Phospholemman (PLM) phosphorylation mediates enhanced Na/K-ATPase (NKA) function during adrenergic stimulation of the heart. Multiple NKA isoforms exist, and their function/regulation may differ. We combined fluorescence resonance energy transfer (FRET) and functional measurements to investigate isoform specificity of the NKA-PLM interaction. FRET was measured as the increase in the donor fluorescence (CFP-NKA-alpha1 or CFP-NKA-alpha2) during progressive acceptor (PLM-YFP) photobleach in HEK-293 cells. Both pairs exhibited robust FRET (maximum of 23.6 +/- 3.4% for NKA-alpha1 and 27.5 +/- 2.5% for NKA-alpha2). Donor fluorescence depended linearly on acceptor fluorescence, indicating a 1:1 PLM:NKA stoichiometry for both isoforms. PLM phosphorylation induced by cAMP-dependent protein kinase and protein kinase C activation drastically reduced the FRET with both NKA isoforms. However, submaximal cAMP-dependent protein kinase activation had less effect on PLM-NKA-alpha2 versus PLM-NKA-alpha1. Surprisingly, ouabain virtually abolished NKA-PLM FRET but only partially reduced co-immunoprecipitation. PLM-CFP also showed FRET to PLM-YFP, but the relationship during progressive photobleach was highly nonlinear, indicating oligomers involving >or=3 monomers. Using cardiac myocytes from wild-type mice and mice where NKA-alpha1 is ouabain-sensitive and NKA-alpha2 is ouabain-resistant, we assessed the effects of PLM phosphorylation on NKA-alpha1 and NKA-alpha2 function.
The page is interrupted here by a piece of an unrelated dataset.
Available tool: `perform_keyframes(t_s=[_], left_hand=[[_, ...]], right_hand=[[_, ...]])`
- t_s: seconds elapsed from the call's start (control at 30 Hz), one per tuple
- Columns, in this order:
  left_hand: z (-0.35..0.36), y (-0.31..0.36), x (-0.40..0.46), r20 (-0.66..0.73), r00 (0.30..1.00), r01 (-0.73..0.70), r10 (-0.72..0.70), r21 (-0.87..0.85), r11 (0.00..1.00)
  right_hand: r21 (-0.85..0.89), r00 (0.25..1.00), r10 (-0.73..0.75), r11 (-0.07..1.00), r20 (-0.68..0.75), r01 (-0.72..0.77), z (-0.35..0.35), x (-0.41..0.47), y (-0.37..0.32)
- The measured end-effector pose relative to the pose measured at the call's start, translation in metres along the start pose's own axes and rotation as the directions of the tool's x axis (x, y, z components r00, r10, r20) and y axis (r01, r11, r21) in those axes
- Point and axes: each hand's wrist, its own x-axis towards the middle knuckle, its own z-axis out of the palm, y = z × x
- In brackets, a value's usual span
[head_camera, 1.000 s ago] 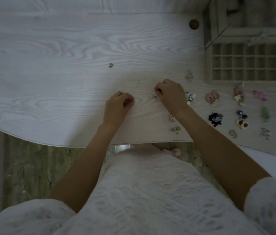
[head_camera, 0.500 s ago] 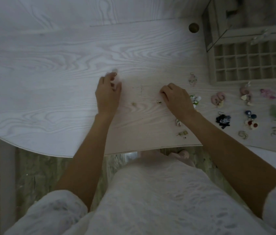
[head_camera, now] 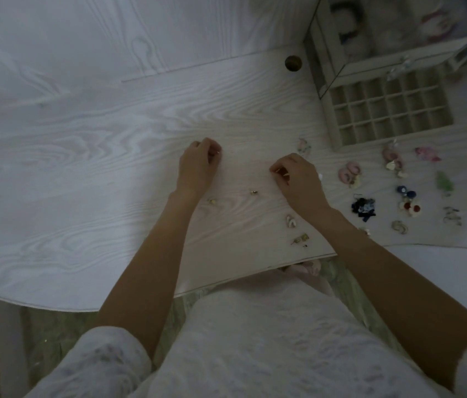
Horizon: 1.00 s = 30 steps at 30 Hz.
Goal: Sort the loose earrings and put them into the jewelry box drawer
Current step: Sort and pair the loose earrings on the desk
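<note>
My left hand (head_camera: 199,165) hovers over the middle of the white table (head_camera: 97,156) and pinches a tiny gold earring (head_camera: 219,152) at its fingertips. To its right, my right hand (head_camera: 298,180) has thumb and forefinger closed on a thin pale-gold earring piece (head_camera: 281,173). Between my wrists lie two small studs (head_camera: 253,192) (head_camera: 212,201). The jewelry box drawer (head_camera: 390,110), a grid of empty compartments, stands pulled out at the back right below the jewelry box (head_camera: 370,38).
Sorted earrings lie right of my right hand: a pink pair (head_camera: 350,172), a dark blue cluster (head_camera: 363,208), a green one (head_camera: 444,180) and several more. Two small earrings (head_camera: 291,221) (head_camera: 301,239) sit near the table's front edge. A round hole (head_camera: 293,62) lies by the box.
My left hand reached out to the lone earring at the far left, picked it up and drew it back toward the middle. My right hand lifted away from the stud beside it.
</note>
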Motion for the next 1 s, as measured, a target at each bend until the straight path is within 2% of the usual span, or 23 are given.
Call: perform_keyframes(t_s=[0.2, 0.33, 0.5, 0.63, 0.73, 1.0], left_hand=[[0.024, 0.038, 0.006, 0.091, 0.975, -0.205, 0.203, 0.019, 0.978], [0.043, 0.063, 0.008, 0.138, 0.954, -0.266, 0.266, -0.013, 0.964], [0.053, 0.072, 0.002, 0.135, 0.952, -0.272, 0.273, -0.030, 0.962], [0.055, 0.066, -0.004, 0.058, 0.970, -0.235, 0.236, -0.021, 0.972], [0.057, 0.065, -0.005, 0.056, 0.977, -0.205, 0.206, -0.010, 0.979], [0.064, 0.071, -0.012, 0.104, 0.975, -0.191, 0.196, -0.055, 0.980]], right_hand=[[-0.069, 0.991, 0.076, 0.994, -0.109, -0.083, -0.028, 0.004, 0.020], [-0.234, 0.990, 0.132, 0.962, -0.047, -0.139, -0.036, 0.015, 0.027], [-0.324, 0.988, 0.152, 0.937, 0.035, -0.133, -0.023, 0.019, 0.020], [-0.336, 0.985, 0.170, 0.929, 0.012, -0.156, -0.021, 0.015, 0.019], [-0.350, 0.981, 0.193, 0.919, -0.008, -0.183, -0.020, 0.013, 0.016], [-0.224, 0.979, 0.204, 0.954, 0.004, -0.198, -0.010, 0.018, 0.005]])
Isoproterenol enhanced internal Na(+) affinity of both isoforms (K((1/2)) decreased from 18.1 +/- 2.0 to 11.5 +/- 1.9 mm for NKA-alpha1 and from 16.4 +/- 2.5 to 10.4 +/- 1.5 mm for NKA-alpha2) without altering maximum transport rate (V(max)). Protein kinase C activation also decreased K((1/2)) for both NKA-alpha1 and NKA-alpha2 (to 9.4 +/- 1.0 and 9.1 +/- 1.1 mm, respectively) but increased V(max) only for NKA-alpha2 (1.9 +/- 0.4 versus 1.2 +/- 0.5 mm/min). In conclusion, PLM associates with and modulates both NKA-alpha1 and NKA-alpha2 in a comparable but not identical manner.
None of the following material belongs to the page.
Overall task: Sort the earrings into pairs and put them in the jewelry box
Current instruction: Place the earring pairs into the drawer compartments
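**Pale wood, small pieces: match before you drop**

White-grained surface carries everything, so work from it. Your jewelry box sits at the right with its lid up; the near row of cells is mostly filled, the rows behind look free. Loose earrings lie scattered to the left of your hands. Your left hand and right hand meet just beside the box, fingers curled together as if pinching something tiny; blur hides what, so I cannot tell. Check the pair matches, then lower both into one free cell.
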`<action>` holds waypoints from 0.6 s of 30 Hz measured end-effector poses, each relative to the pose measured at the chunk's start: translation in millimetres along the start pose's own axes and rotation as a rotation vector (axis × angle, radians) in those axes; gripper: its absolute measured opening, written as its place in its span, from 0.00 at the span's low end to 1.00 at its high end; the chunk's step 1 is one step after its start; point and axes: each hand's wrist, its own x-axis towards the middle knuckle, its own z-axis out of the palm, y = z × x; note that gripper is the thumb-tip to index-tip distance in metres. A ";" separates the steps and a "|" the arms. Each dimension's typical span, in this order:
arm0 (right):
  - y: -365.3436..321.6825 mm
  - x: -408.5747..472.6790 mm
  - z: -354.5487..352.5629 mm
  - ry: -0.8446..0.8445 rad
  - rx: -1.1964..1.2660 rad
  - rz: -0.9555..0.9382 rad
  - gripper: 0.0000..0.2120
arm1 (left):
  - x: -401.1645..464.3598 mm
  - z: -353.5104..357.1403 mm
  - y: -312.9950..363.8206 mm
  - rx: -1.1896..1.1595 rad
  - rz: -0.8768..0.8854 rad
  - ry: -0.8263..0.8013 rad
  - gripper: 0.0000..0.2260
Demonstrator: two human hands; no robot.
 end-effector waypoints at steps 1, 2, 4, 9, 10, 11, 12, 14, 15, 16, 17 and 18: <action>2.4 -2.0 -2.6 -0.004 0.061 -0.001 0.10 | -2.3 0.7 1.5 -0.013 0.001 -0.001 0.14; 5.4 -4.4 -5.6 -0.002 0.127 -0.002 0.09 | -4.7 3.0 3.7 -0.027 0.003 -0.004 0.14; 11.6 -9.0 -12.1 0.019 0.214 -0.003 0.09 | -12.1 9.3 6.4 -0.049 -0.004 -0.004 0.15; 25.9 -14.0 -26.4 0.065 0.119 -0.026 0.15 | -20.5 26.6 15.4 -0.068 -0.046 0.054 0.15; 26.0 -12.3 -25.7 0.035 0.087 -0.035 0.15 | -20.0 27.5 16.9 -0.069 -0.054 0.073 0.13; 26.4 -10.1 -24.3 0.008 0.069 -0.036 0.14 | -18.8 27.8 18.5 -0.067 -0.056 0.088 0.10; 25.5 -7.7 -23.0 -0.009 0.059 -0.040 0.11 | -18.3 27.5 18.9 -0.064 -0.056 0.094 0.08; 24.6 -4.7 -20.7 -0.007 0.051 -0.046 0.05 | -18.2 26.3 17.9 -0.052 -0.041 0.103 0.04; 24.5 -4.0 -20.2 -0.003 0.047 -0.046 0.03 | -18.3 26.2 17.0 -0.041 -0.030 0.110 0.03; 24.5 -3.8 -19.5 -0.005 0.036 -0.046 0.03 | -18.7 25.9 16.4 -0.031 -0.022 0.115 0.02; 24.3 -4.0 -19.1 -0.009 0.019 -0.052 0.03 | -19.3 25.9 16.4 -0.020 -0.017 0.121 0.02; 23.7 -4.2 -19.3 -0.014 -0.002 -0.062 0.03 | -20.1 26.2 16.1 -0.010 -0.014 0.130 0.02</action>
在心脏肾上腺素能刺激过程中,磷膜蛋白(PLM)磷酸化介导钠钾-ATP酶(NKA)功能增强。存在多种NKA亚型,其功能/调节可能有所不同。我们结合荧光共振能量转移(FRET)和功能测量来研究NKA与PLM相互作用的亚型特异性。在HEK-293细胞中,随着受体(PLM-YFP)逐步光漂白,FRET通过供体荧光(CFP-NKA-α1或CFP-NKA-α2)的增加来测量。这两对都表现出强烈的FRET(NKA-α1的最大值为23.6±3.4%,NKA-α2的最大值为27.5±2.5%)。供体荧光与受体荧光呈线性相关,表明两种亚型的PLM:NKA化学计量比均为1:1。由环磷酸腺苷(cAMP)依赖性蛋白激酶和蛋白激酶C激活诱导的PLM磷酸化显著降低了与两种NKA亚型的FRET。然而,亚最大程度的cAMP依赖性蛋白激酶激活对PLM-NKA-α2的影响比对PLM-NKA-α1的影响小。令人惊讶的是,哇巴因几乎消除了NKA-PLM FRET,但仅部分降低了共免疫沉淀。PLM-CFP与PLM-YFP也显示出FRET,但在逐步光漂白过程中的关系高度非线性,表明涉及≥3个单体的寡聚体。使用来自野生型小鼠和NKA-α1对哇巴因敏感而NKA-α2对哇巴因耐药的小鼠的心肌细胞,我们评估了PLM磷酸化对NKA-α1和NKA-α2功能的影响。异丙肾上腺素增强了两种亚型的细胞内钠亲和力(NKA-α1的K(1/2)从18.1±2.0 mM降至11.5±1.9 mM,NKA-α2的K(1/2)从16.4±2.5 mM降至10.4±1.5 mM),而不改变最大转运速率(V(max))。蛋白激酶C激活也降低了NKA-α1和NKA-α2的K(1/2)(分别降至9.4±1.0 mM和9.1±1.1 mM),但仅增加了NKA-α2的V(max)(1.9±0.4与1.2±0.5 mM/min)。总之,PLM以可比但不完全相同的方式与NKA-α1和NKA-α2结合并调节它们。